Extensible ABBA

We also provide other clustering based ABBA methods for extesion, it is easy to use with the support of scikit-learn tools. For users who want to develop their own clustering based ABBA, this tutorial is quite useful, in particular to research comparsion.

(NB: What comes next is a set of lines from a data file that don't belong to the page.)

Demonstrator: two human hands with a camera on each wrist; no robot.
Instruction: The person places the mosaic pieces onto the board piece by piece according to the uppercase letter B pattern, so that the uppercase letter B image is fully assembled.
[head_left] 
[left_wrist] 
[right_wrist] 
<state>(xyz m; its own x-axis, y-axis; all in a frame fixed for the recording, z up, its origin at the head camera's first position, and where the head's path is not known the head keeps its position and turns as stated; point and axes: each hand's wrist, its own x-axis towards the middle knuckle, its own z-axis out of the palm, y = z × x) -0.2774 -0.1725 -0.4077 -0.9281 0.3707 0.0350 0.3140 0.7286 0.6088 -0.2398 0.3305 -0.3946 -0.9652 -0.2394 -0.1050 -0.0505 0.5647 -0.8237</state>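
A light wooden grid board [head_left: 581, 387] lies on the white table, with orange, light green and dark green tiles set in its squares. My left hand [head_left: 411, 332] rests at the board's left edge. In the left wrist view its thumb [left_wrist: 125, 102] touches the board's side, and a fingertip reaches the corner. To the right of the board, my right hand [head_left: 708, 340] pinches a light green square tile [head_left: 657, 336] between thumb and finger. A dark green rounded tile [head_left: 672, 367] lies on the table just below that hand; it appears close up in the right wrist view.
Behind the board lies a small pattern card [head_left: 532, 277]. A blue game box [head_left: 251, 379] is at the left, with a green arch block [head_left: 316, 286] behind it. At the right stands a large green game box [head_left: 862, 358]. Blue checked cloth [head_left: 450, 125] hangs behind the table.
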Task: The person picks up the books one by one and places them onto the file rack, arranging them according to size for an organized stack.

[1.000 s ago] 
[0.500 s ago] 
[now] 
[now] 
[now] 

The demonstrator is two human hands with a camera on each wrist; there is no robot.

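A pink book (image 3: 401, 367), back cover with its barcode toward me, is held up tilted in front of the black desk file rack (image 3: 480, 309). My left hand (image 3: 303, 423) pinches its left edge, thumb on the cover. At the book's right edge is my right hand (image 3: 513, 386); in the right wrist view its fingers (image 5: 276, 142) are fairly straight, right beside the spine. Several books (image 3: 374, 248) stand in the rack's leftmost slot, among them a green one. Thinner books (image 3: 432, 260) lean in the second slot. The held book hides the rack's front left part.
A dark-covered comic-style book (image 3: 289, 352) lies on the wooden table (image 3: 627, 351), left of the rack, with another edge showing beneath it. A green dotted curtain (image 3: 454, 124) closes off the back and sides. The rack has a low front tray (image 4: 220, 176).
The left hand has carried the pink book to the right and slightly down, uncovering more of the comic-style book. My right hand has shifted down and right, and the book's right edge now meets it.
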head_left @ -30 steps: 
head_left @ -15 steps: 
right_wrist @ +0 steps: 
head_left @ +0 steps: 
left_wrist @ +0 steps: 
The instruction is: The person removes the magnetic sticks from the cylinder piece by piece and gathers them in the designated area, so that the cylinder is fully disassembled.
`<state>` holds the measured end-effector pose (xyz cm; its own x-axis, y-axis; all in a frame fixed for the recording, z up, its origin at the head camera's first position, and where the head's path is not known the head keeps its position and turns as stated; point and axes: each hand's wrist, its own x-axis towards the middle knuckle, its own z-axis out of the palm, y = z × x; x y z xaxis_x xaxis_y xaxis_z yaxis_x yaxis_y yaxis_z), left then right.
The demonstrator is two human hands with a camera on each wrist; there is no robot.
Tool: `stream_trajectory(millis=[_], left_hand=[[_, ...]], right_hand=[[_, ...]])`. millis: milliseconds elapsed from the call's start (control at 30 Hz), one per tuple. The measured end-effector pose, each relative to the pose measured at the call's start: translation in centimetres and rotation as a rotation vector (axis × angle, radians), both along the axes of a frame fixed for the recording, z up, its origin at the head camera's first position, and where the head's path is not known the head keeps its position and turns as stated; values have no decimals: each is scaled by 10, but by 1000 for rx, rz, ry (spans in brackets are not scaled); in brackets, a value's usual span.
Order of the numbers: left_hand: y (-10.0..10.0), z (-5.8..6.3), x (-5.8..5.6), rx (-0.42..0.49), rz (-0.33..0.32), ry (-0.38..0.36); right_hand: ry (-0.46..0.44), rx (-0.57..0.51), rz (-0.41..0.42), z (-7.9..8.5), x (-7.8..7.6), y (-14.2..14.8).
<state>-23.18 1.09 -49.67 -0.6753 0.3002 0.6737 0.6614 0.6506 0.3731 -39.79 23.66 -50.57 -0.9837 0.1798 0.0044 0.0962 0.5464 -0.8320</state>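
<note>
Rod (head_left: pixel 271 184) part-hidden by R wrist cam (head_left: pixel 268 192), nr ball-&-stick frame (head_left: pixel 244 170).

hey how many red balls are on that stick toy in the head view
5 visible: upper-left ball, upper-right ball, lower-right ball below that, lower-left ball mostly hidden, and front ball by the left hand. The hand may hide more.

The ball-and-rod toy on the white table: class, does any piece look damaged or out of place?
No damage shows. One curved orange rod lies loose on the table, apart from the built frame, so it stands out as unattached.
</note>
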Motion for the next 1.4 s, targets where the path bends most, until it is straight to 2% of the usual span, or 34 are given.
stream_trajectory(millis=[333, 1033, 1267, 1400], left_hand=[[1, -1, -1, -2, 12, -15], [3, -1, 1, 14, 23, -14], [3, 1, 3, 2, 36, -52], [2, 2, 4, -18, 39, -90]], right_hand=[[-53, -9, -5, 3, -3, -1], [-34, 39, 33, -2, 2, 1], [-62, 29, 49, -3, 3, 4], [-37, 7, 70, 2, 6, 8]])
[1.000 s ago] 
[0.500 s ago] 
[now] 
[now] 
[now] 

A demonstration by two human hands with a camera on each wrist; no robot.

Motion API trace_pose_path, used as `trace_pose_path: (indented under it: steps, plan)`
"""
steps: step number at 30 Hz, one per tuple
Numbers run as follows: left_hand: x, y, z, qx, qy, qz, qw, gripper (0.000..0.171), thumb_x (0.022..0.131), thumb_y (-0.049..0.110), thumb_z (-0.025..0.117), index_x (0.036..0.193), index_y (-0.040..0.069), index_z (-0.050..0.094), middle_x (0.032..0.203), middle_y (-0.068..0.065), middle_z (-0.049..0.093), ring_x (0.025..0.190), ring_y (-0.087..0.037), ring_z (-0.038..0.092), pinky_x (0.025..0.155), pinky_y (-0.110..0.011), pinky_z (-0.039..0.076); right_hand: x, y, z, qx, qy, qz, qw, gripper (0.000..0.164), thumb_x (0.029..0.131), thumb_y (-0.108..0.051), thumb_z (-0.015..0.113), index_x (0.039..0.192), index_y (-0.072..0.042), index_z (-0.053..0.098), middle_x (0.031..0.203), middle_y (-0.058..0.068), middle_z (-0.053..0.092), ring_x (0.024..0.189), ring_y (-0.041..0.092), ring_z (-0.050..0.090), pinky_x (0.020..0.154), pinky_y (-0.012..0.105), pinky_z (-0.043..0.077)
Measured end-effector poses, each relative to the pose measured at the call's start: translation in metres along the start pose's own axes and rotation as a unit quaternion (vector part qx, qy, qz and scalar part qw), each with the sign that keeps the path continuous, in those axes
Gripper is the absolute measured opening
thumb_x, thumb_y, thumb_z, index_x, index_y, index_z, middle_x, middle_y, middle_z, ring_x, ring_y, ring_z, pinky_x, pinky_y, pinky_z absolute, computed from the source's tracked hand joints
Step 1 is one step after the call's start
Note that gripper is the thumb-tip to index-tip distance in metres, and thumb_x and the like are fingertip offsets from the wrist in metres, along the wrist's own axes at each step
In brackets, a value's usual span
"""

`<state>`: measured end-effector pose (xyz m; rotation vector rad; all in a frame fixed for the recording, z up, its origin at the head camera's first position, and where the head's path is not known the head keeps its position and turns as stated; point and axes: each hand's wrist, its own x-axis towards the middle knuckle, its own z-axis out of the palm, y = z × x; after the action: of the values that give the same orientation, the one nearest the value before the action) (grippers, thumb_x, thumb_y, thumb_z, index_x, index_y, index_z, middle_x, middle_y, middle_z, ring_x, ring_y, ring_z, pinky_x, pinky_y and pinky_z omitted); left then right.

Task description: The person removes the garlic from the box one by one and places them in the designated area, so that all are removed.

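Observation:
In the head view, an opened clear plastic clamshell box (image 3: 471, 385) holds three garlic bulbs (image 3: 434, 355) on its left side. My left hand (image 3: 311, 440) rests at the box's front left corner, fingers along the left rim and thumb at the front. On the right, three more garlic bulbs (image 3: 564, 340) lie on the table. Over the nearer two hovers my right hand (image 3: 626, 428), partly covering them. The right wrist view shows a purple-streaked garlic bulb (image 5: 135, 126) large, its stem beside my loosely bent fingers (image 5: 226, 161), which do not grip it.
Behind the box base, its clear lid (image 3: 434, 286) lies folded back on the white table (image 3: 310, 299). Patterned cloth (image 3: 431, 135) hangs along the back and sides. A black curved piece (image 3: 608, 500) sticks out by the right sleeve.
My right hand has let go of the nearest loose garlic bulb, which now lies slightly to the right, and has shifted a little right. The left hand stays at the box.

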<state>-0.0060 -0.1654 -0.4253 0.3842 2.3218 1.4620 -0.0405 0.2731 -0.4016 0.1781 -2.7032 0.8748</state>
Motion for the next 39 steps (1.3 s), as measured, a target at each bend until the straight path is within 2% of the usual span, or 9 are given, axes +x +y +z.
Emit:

The user guidance is as follows

import numpy as np
from sklearn.cluster import KMeans
from fABBA import ABBAbase

ts = [np.sin(0.05*i) for i in range(1000)]         # original time series
#  specifies 5 symbols using kmeans clustering
kmeans = KMeans(n_clusters=5, random_state=0, init='k-means++', verbose=0)
abba = ABBAbase(tol=0.1, scl=1, clustering=kmeans)
string = abba.fit_transform(ts)                    # string representation of the time series
print(string)                                      # prints BbAaAaAaAaAaAaAaC
inverse_ts = abba.inverse_transform(string)        # reconstruction

Note fABBA software package is not limited to fABBA, you can directly call ABBA with:

from fABBA import ABBA
abba = ABBA(tol=0.1, scl=1, k=5, verbose=0)
string = abba.fit_transform(ts)
print(string)

it will output:

Compression: Reduced series of length 1000 to 17 segments. Digitization: Reduced 17 pieces to 5 symbols.
BbAaAaAaAaAaAaAaC